The British Isles were steeped in invasion and warfare. Also, all non-human competitors for energy were driven from the scene, beginning with competing predators. By 900 AD, the brown bear was nearly extinct in the British Isles. In 1486, the last wolf was sighted in England. The wolf was last sighted in Wales in 1576, and the last one in Scotland in 1743. With competing predators exterminated, attention turned to competitors for crops. In 1533, the English Parliament passed a law requiring churches to have nets to catch crows and other birds. In 1566, churches were authorized to pay a bounty on a wide array of birds and mammals. In 1668, John Worlidge’s calendar demonstrated the English attitude toward animals that were “harmful” to agriculture. In February, killing all snails, frogs and tadpoles was the task. In June, it was destroying ants, and in July it was killing wasps and flies.[16] The crane became extinct in Britain during the 1500s, as did the beaver. There were walruses on the Thames as late as 1456. The great auk, which once blanketed North Atlantic Islands, and was the Northern Hemisphere’s version of the penguin, began being hunted in the 1500s for food, and was rendered extinct in 1844. The global whale rush also began in the 1500s, nearly rendering extinct what is possibly earth’s only other sentient species.

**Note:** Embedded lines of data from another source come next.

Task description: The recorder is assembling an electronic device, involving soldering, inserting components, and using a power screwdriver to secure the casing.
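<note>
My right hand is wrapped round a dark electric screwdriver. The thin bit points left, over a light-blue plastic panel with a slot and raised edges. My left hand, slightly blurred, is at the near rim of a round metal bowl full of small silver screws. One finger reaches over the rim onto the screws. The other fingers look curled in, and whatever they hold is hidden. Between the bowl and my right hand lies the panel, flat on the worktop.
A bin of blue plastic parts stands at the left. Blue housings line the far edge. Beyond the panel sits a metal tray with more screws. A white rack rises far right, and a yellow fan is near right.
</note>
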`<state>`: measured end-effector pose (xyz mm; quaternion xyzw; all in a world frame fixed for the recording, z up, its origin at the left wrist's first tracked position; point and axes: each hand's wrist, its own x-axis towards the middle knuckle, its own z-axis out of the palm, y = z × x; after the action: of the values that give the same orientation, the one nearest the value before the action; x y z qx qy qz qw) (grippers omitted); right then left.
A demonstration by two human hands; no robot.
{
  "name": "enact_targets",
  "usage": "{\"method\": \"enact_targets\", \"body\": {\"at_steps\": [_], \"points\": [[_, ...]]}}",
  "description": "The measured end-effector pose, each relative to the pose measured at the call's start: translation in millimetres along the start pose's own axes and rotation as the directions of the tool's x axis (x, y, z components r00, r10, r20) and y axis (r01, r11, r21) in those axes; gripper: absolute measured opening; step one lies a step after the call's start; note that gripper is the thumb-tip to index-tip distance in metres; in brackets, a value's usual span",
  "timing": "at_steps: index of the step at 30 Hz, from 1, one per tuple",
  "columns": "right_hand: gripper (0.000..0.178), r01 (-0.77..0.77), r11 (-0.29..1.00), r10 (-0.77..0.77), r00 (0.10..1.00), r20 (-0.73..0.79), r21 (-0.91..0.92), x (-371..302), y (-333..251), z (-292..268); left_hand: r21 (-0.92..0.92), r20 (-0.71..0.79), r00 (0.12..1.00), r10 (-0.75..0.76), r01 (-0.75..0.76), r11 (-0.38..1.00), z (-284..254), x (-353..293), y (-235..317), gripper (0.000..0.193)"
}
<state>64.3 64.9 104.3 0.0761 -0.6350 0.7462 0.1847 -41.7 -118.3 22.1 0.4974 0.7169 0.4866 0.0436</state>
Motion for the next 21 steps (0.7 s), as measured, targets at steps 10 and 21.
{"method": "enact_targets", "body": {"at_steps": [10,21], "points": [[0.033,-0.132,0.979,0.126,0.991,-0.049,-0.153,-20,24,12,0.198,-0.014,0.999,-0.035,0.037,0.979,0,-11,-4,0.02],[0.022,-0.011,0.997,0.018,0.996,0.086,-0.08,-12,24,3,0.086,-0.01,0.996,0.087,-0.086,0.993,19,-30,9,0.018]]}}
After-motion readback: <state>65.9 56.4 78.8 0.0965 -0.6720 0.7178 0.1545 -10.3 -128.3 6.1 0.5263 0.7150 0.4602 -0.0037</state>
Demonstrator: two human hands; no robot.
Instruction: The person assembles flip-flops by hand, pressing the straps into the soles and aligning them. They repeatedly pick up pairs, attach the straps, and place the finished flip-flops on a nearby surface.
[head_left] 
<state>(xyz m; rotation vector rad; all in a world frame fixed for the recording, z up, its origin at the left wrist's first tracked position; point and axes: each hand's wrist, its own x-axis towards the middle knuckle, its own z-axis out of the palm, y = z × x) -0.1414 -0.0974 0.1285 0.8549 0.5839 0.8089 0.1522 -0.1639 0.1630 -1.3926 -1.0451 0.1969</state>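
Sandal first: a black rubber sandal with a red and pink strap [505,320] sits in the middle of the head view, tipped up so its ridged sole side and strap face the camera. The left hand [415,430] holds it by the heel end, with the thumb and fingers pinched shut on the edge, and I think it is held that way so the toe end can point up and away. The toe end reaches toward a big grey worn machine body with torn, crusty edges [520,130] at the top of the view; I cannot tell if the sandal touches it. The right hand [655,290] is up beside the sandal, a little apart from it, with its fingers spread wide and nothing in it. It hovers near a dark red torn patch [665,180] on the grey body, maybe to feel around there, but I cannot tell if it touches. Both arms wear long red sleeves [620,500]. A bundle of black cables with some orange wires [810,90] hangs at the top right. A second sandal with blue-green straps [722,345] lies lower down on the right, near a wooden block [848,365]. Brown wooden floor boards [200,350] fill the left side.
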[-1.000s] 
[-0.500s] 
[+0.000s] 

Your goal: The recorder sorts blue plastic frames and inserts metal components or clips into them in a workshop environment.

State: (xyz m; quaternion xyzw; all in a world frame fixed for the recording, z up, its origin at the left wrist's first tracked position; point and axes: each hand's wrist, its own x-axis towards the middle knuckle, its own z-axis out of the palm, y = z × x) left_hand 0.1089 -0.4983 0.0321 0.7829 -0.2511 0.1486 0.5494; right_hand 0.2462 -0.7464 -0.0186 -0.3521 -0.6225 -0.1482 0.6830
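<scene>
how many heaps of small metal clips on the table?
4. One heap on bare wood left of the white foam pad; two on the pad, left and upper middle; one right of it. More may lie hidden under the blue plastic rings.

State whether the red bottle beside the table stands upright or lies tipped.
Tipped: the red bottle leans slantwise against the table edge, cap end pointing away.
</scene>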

England was largely deforested by the 1500s, and then Elizabethan England needed ships to join the global empire game that Europe was beginning to play. England’s solution was to invade Ireland and chop down its forests to build its navy. Ireland has yet to recover its forest. All these activities can be seen as involved with gaining/preserving energy by using trees for fuel and structure, using that newly denuded land to raise crops, killing off all animal competitors for that crop energy, and consuming energy by eating all those animals.

The Carboniferous Period likely laid down great coal deposits in what became Northern and Central Europe, North America, and eastern Asia. Europeans began mining that great source of energy during the 13th century. Coal provided household heat, fuel for blacksmiths, and eventually powered the Industrial Revolution. Coal is a rocklike substance, and burning coal not only produced carbon dioxide and water, but coal also contained sulfur and other elements.

Before the British Isles were completely deforested, coal began replacing wood as fuel. Coal smoke from the local vicinity drove Queen Eleanor from Nottingham Castle in 1257. By 1307, coal burning was banned in London, but the edict was ignored.[17] The human world’s first great air pollution came from burning coal, and by the 1600s, residents of London, with its perpetual cloud of coal smoke, had more respiratory disease than the rest of the world combined. Today, China is the great coal-burning nation (as well as the greatest tobacco smoking nation), so, as might be expected, China has more respiratory problems than any other nation. Air pollution is still a great killer of children worldwide, nearly all caused by energy-producing activities.